Question

\(\mathbf{P . 1 0 8}\) Find \(P(X=2)\) if \(X\) is a binomial random variable with \(n=6\) and \(p=0.3\). if \(X\) is a binomial random variable with \(n=8\) and \(p=0.9\).

Short answer

The probability \(P(X=2)\) for the first condition (\(n=6\) and \(p=0.3\)) will be calculated with the first equation. For the second condition, where \(n=8\) and \(p=0.9\), the probability \(P(X=2)\) will be obtained using the second equation. The results will be the final numeric values obtained from these calculations.

Step-by-step solution

Calculation for first condition

First substitute \(n=6\), \(k=2\), and \(p=0.3\) into the pmf of a binomial distribution: \[P(X=2) = \binom{6}{2}(0.3)^2(1-0.3)^{6-2} = \binom{6}{2}(0.3)^2(0.7)^4\]Calculate this equation to obtain the probability value.

Calculation for second condition

Next, substitute \(n=8\), \(k=2\), and \(p=0.9\) into the pmf of a binomial distribution:\[P(X=2) = \binom{8}{2}(0.9)^2(1-0.9)^{8-2} = \binom{8}{2}(0.9)^2(0.1)^6\]Calculate this equation to obtain the probability value.

Key concepts

Binomial Random Variable

Understanding a binomial random variable is crucial in grasping the foundation of binomial distribution. Simply put, a binomial random variable counts how often a particular event occurs in a fixed number of trials. For instance, if we toss a coin three times, we might count the number of heads that come up. If we define 'getting a head' as our event of interest, and we're looking at three tosses, our binomial random variable could be 0, 1, 2, or 3 - the number of heads that we observe.

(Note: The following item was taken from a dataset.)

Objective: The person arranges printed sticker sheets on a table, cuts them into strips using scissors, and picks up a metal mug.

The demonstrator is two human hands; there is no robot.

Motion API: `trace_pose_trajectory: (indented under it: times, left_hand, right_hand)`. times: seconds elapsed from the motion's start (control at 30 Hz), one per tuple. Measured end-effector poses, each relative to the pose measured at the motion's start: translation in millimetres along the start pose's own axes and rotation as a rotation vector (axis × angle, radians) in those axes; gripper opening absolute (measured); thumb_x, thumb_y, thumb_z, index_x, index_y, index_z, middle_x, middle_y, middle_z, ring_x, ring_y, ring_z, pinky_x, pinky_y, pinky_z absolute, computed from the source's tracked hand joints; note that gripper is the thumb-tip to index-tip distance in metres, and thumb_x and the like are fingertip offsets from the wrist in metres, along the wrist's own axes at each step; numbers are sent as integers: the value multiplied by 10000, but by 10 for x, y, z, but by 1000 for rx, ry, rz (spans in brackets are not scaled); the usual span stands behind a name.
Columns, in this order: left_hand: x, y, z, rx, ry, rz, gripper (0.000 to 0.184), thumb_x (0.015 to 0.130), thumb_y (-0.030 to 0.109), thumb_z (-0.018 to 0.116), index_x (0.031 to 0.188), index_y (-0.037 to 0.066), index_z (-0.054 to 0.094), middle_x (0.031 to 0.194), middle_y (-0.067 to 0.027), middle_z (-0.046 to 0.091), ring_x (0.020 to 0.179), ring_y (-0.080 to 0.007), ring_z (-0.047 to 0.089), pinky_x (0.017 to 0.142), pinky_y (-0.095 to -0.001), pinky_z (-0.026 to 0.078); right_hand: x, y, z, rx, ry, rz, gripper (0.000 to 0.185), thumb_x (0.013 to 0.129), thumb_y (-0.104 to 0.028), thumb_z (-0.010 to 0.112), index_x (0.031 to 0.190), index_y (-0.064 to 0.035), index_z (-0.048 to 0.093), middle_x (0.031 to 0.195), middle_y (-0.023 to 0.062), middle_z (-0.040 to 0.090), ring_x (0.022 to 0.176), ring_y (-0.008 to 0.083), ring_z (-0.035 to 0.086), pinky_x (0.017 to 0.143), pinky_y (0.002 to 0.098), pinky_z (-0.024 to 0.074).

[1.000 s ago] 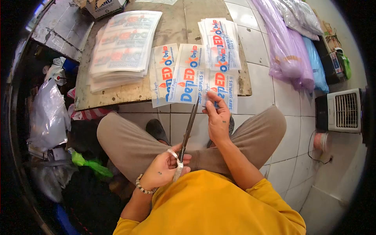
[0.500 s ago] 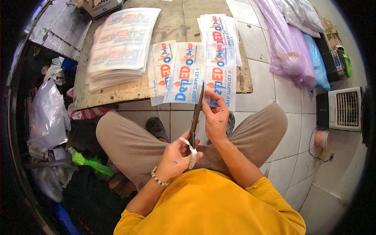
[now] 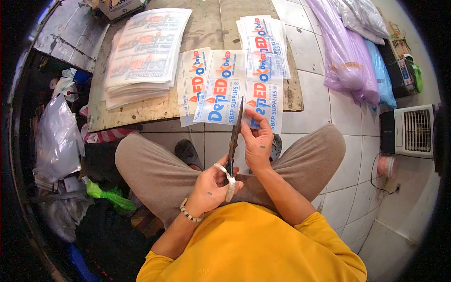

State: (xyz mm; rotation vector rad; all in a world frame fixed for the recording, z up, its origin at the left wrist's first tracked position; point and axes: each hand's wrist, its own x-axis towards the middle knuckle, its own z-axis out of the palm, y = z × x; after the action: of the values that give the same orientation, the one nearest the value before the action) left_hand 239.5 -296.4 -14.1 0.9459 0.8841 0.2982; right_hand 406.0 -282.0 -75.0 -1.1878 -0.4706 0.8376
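My left hand, with a beaded bracelet at the wrist, is closed around the handles of long dark scissors. One handle loop is wrapped in white. The blades look nearly together and point away from me, their tips over the printed sheet with red and blue lettering. My right hand pinches the lower edge of that sheet between thumb and fingers, just right of the blades. The sheet is translucent and reaches over the table's near edge. Whether the blades are through it here, I cannot tell.
On the wooden table lie a thick stack of printed sheets at left and a smaller pile at right. Purple plastic rolls and a white vented appliance stand right. Plastic bags crowd the left.
The scissors' tips and my right hand have shifted very slightly left. Both hands keep their grips, and the sheet is almost where it was.
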Motion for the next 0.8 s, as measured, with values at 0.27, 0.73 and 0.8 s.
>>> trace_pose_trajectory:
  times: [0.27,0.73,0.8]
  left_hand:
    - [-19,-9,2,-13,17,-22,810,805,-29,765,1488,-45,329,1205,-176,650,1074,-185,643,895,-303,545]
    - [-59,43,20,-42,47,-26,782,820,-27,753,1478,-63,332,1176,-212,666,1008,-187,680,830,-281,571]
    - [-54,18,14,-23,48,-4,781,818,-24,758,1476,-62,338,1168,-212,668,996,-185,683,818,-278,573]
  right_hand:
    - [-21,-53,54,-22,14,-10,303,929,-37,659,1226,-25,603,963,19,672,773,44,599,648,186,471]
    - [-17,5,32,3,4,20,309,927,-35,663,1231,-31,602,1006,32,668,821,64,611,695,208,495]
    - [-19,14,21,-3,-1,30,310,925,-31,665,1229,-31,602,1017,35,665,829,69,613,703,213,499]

In the context of the exercise provided, the number of trials () was set to 6 for the first scenario and 8 for the second. The probability () of success (our event of interest happening, such as getting heads on a coin toss) was 0.3 in the first case and 0.9 in the second. The problem asks you to calculate the probability of getting exactly 2 successes in these scenarios. This is where the binomial distribution comes into play, as it gives us a way to compute these probabilities using a formula specific to binomial random variables.

Probability Mass Function (pmf)

What is pmf?

The probability mass function (pmf) provides the probabilities for discrete random variables, which can take on a finite number of possible outcomes. For binomial random variables, the pmf is an essential tool because it expresses the probability of observing exactly k successes in n trials, given the success probability p for each trial. The pmf of a binomial random variable is given by the formula:
\[P(X=k) = \binom{n}{k}p^k(1-p)^{n-k}\]
where \(P(X=k)\) is the probability of getting k successes, \(n\) represents the number of trials, \(k\) is the number of successes we're interested in, \(p\) is the probability of success on an individual trial, and is the binomial coefficient which calculates the number of ways k successes can occur in n trials.

The step by step solution demonstrates this function in action, using the values from the exercise to calculate the probability of observing exactly 2 successes.

Combinatorics in Probability

Combinatorics, the study of counting, plays a significant role in probability, especially when dealing with binomial distributions. One of its key functions is to determine the number of ways an event can happen. This is fundamentally tied to the concept of the binomial coefficient, often written as \(\binom{n}{k}\), which appears in the pmf formula.

The binomial coefficient \(\binom{n}{k}\) is calculated using the formula:\[\binom{n}{k} = \frac{n!}{k!(n-k)!}\]
where \(n!\) (n factorial) is the product of all positive integers up to \(n\), and similarly for \(k!\). This calculation is a combinatorial one, as it counts the number of different ways \(k\) successes can occur during \(n\) independent trials.

In our exercise, the binomial coefficients \(\binom{6}{2}\) and \(\binom{8}{2}\) are used to compute the pmf for the respective scenarios. These coefficients tell us how many ways we can choose 2 successes out of 6 trials and 2 successes out of 8 trials, which are vital figures in finding the final probabilities the problem asks for. Understanding combinatorics is essential to accurately working with binomial distributions and solving problems that involve them.